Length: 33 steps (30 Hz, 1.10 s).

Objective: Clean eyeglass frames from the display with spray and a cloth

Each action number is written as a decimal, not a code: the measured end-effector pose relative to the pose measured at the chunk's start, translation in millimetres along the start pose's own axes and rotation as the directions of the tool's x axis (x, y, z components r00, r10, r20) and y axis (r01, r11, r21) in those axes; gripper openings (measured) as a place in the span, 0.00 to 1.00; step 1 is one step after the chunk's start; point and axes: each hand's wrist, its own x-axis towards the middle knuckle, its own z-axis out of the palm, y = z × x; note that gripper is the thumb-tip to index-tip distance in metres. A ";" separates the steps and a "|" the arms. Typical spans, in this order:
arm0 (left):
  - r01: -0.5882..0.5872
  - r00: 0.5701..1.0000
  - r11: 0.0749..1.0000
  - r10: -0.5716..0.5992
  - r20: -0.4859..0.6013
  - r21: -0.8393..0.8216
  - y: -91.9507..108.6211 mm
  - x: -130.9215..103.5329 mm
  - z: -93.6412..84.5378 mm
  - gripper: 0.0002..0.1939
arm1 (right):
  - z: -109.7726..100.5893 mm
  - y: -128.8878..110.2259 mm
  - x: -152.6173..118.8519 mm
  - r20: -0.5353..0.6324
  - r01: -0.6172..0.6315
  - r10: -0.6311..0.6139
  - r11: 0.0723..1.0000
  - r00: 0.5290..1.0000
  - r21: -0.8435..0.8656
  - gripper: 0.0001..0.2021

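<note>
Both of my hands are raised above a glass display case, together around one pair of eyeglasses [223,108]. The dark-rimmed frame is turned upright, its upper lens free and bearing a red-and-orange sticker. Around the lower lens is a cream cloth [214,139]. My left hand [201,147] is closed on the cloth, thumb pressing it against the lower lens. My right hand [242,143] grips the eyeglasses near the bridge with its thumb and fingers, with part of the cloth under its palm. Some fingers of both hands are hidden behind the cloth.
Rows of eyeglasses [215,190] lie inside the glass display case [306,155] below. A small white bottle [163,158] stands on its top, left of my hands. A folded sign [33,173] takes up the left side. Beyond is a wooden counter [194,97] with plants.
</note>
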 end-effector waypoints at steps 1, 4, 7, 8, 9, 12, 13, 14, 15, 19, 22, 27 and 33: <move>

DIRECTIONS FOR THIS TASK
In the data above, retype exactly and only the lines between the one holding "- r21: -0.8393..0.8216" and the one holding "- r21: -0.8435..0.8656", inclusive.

SOLUTION TO THE EXERCISE
  - r21: -0.8393..0.8216
  - y: -91.9507..108.6211 mm
  - x: -130.9215..103.5329 mm
  - z: -93.6412..84.5378 mm
  - gripper: 0.0002..0.1939
arm1 (right):
  - z: -109.7726..100.5893 mm
  - y: -128.8878..110.2259 mm
  - x: -152.6173..118.8519 mm
  - r20: -0.5353..0.6324
  - r01: -0.6172..0.6315
  - r10: -0.6311..0.6139
  - r11: 0.0723..1.0000
  - r00: 0.5290..1.0000
  - r21: -0.8435..0.8656

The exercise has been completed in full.